• _Exercise details_
Retype the whole listing that follows, with nothing added or left out.

• _Dataset content_
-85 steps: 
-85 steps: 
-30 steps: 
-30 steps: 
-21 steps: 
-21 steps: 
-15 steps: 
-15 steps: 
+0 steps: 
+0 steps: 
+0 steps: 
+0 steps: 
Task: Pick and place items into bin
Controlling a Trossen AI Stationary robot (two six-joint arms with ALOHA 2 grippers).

• _Result for this task_
-85 steps: 
-85 steps: 
-30 steps: 
-30 steps: 
-21 steps: 
-21 steps: 
-15 steps: 
-15 steps: 
+0 steps: 
+0 steps: 
+0 steps: 
+0 steps: 
Task: Pick and place items into bin
Controlling a Trossen AI Stationary robot (two six-joint arms with ALOHA 2 grippers).

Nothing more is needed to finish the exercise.